Con el engaño en los bolsillos tomó la decisión de no volver a tomar riesgos.
miércoles, 1 de enero de 2014
El niño que cambió sus ojos por un sándwich de salame (cuarta entrega)
El hombre señaló que se trataba de un arte distinto a la pintura, “por ejemplo”. El asunto era grave, insinuó con el ceño recto y la mirada hundida. La explicación lo contrariaba. La invisibilidad no era una condición innata, debía alcanzarse a través de un ejercicio obstinado. “Hay trampas”, como en la pintura, argumentó. Desengañado, repreguntó. La técnica era sencilla, pero la primera vez se limitó a observar. “Si hay luna, es mejor”, aseguraba.
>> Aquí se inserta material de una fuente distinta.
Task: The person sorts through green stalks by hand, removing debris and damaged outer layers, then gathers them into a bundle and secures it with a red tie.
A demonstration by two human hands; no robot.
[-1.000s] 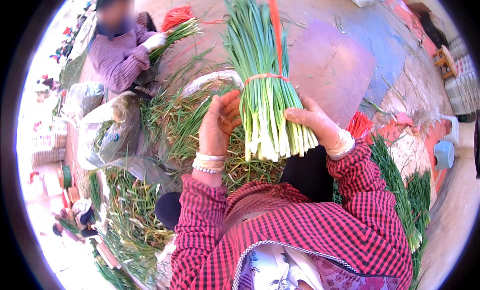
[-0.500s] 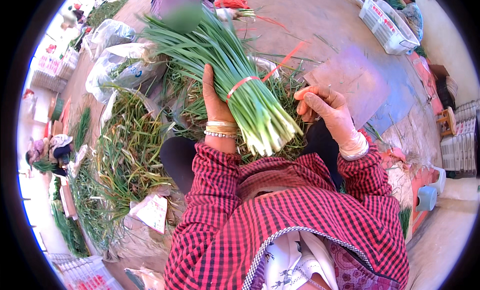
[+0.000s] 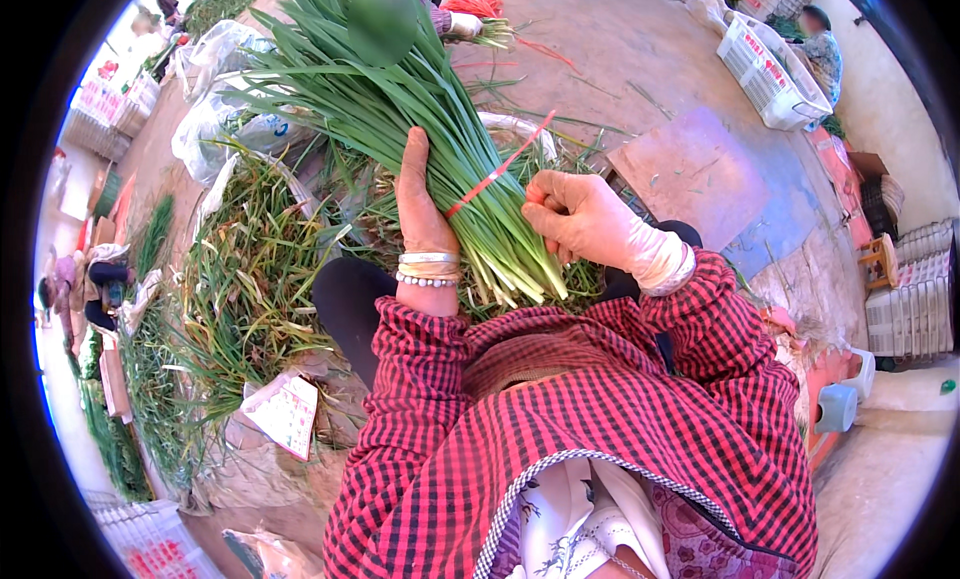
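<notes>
A thick bunch of garlic chives [image 3: 450, 139], leaves pointing up and left and pale stem ends toward my lap, lies slanted in front of me. My left hand [image 3: 422, 204] is wrapped round its left side, thumb along the leaves. Around the stems runs a red tie [image 3: 490, 187] with a loose end sticking up to the right. Just right of the bunch, my right hand [image 3: 590, 219] is closed in a pinch against the stems, below the tie's loose end. Whatever its fingertips hold is hidden.
Heaps of loose and withered leaves [image 3: 250, 289] lie to the left, beside plastic bags [image 3: 215, 139]. A flat board [image 3: 690, 164] is on the floor at right. White crates [image 3: 770, 74] stand far right. Another person's hand [image 3: 465, 24] is across from me near red ties [image 3: 474, 3].
My right hand has moved left, up against the stems, still pinched. The bunch has shifted slightly left, and the tie now lies in a straighter slant across it.
</notes>
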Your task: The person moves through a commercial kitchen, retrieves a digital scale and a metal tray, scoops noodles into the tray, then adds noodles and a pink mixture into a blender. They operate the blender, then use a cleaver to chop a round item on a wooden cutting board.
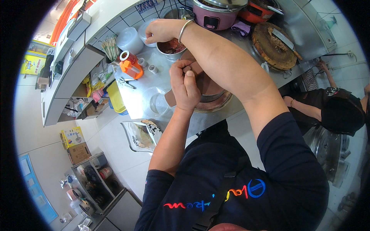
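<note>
My left hand point(185, 85) is closed around a small brown part, seemingly the knob of a lid, on a brown pot point(209, 83). The pot has a squared side handle point(170, 98) and rests on a round brown base point(214, 107). Across it stretches my right arm, hiding much of the pot's far side. My right hand point(164, 31), with a bangle at its wrist, hangs over a translucent tub point(147, 31), beside a metal bowl of dark red sauce point(172, 46). Its fingertips point down, and whether they hold anything is hidden.
On the steel counter point(136, 101) stand an orange-handled container point(131, 68), a cup of wrapped sticks point(110, 50) and a clear lid point(156, 101). A purple cooker point(215, 17) and a chopping block point(273, 47) with a cleaver point(284, 40) lie beyond. Another person point(332, 105) is at right.
</note>
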A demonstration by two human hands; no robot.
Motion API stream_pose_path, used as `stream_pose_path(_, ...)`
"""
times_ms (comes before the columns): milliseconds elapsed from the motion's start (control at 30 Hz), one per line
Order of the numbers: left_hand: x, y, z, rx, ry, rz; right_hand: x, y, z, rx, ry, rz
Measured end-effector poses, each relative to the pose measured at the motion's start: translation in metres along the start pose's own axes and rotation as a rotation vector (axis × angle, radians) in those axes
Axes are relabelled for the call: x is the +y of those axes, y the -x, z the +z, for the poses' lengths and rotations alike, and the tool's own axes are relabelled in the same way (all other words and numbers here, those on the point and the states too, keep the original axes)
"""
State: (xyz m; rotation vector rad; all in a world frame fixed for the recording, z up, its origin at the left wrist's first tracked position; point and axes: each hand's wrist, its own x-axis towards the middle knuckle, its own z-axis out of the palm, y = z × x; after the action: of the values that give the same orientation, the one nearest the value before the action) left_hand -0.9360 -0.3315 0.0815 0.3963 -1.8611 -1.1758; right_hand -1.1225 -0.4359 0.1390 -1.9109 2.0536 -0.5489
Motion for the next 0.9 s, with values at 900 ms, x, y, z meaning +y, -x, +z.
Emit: stream_pose_path(900,-0.0011,-0.0001,-0.0004,-0.004,-0.004,0.017,0.0013,-0.0031,0.0018,-0.007,0.003,0.004)
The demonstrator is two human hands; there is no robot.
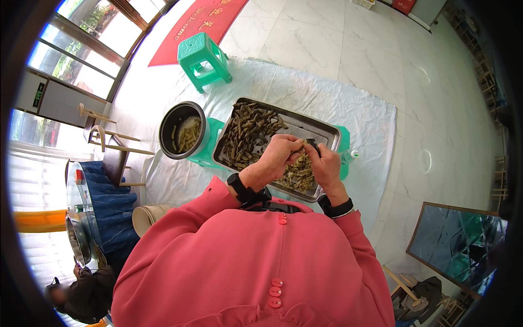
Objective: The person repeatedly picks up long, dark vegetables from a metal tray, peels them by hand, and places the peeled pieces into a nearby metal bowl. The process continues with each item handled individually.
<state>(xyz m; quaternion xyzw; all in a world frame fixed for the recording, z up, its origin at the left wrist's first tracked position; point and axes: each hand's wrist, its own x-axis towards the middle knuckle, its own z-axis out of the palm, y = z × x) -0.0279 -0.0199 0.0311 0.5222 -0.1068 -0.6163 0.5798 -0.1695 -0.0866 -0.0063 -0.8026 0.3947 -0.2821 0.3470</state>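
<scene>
Over a rectangular metal tray, both of my hands meet. My left hand pinches a small piece, seemingly one of the brown finger-like pieces of plant food. Against it my right hand grips a small black tool, whose kind I cannot tell. Brown unpeeled pieces lie heaped on the tray's left side. Pale yellowish scraps lie below my hands. Left of the tray, a dark round pot holds pale green pieces in cloudy liquid.
Green plastic stools bear the tray and pot; another green stool stands beyond on a pale sheet. A clear bottle is right of the tray. Chairs, a blue-covered table and a person are at left, a framed panel at right.
</scene>
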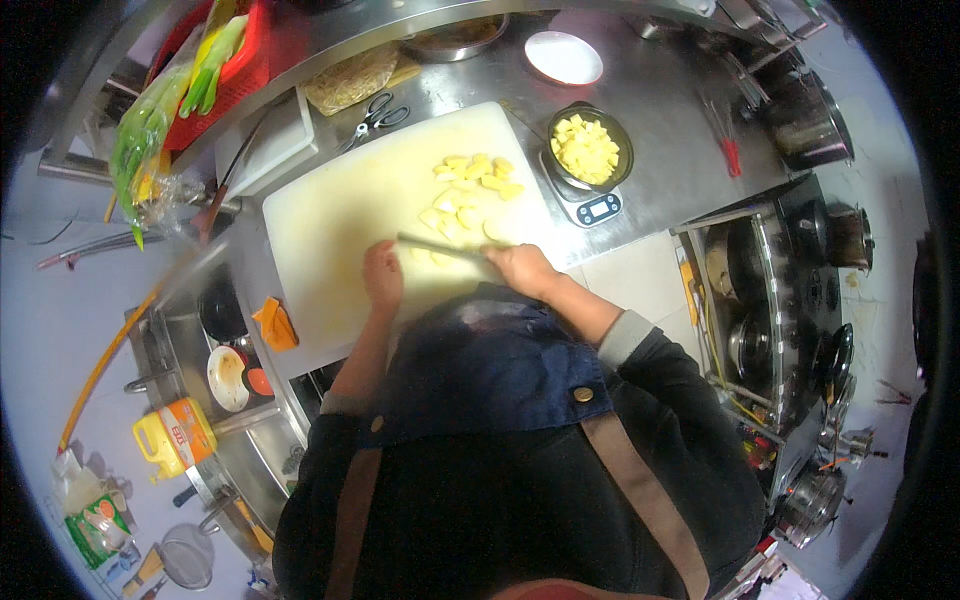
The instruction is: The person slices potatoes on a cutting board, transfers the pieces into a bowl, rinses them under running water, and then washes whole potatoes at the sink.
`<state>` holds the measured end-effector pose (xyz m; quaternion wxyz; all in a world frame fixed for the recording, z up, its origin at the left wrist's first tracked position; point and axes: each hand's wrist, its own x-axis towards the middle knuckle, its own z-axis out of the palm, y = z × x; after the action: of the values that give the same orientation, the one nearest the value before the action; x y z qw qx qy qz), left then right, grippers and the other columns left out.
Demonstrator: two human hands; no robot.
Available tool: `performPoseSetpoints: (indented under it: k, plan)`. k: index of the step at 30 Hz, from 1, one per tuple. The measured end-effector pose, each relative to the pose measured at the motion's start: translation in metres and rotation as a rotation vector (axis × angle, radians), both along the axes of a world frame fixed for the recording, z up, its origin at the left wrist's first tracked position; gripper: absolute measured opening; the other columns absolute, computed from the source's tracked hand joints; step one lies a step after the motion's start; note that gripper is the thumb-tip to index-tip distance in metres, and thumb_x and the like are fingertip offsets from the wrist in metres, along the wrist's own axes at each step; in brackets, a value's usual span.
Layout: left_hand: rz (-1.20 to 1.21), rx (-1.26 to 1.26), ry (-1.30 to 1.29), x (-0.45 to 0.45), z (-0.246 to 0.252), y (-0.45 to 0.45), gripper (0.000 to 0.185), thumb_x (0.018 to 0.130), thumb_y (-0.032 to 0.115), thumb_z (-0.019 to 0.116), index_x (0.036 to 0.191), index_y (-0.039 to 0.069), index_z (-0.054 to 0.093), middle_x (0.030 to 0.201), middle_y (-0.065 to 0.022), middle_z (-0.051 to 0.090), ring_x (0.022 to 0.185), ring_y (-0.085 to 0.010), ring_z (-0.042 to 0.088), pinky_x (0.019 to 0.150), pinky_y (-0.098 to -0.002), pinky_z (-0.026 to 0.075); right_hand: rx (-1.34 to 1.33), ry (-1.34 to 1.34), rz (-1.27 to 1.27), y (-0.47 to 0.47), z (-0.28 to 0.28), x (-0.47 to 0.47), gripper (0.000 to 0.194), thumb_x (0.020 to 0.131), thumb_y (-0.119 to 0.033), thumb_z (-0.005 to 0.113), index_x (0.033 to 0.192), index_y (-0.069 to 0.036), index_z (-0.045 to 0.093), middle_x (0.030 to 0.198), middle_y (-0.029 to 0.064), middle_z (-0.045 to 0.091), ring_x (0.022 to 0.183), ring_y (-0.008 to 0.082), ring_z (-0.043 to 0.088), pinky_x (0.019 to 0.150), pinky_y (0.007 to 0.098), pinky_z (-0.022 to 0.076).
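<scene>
My right hand (526, 270) grips the handle of a knife (442, 246), its blade pointing left over a white cutting board (315, 225). Near the blade's tip is my left hand (384, 271), slightly blurred; whether its fingers hold anything is unclear. Pale yellow pieces that look like potato (450, 214) lie beyond the knife, larger pieces nearer the blade and smaller chunks (480, 172) farther back. A few more pieces (429, 257) show just below the blade. To the right, a dark bowl (627, 154) full of yellow cubes (585, 150) rests on a digital kitchen scale (598, 211).
Black-handled scissors (373, 120) lie behind the board, near a wrapped package (352, 79). A white dish (564, 58) and a red-handled whisk (729, 146) are on the steel counter. An orange cloth (276, 325) sits left of the board, by a sink (259, 427). Leeks (214, 67) overhang a red basket (232, 90).
</scene>
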<state>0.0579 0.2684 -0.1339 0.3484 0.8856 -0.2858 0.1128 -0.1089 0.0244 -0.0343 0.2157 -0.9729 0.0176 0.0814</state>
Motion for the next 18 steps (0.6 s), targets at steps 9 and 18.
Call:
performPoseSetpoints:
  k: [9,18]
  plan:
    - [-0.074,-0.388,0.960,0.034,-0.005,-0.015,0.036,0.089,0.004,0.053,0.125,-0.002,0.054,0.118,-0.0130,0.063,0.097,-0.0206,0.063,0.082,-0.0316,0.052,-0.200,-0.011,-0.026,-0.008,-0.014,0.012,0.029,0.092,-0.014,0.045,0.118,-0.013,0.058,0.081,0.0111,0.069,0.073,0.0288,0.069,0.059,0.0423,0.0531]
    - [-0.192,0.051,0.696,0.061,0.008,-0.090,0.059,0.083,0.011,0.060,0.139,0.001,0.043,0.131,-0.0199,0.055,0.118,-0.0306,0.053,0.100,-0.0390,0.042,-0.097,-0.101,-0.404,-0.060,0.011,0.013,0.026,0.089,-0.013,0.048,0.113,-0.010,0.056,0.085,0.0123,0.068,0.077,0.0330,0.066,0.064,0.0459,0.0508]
Osó preguntarle por los mares, pero se avergonzó antes de esbozar la cuestión. Se distrajo y ella estaba allí. La miró y descubrió sus curvas, sus pequeñas manchitas en la piel, su delicado movimiento. Sugestionado, pensó que esa sugestión también controlaba las aguas, ese imán absoluto que atraía o repelía, a capricho. Y si una albura cubría su paso, la imaginaba a su lado, muy a su lado para observarla, resignado a su propia contemplación, atónito de sus pliegues, endulzado. Resistiendo el suspiro, alcanzó a protestar. “El genio es otra cosa, la inspiración no se respira”, replicó.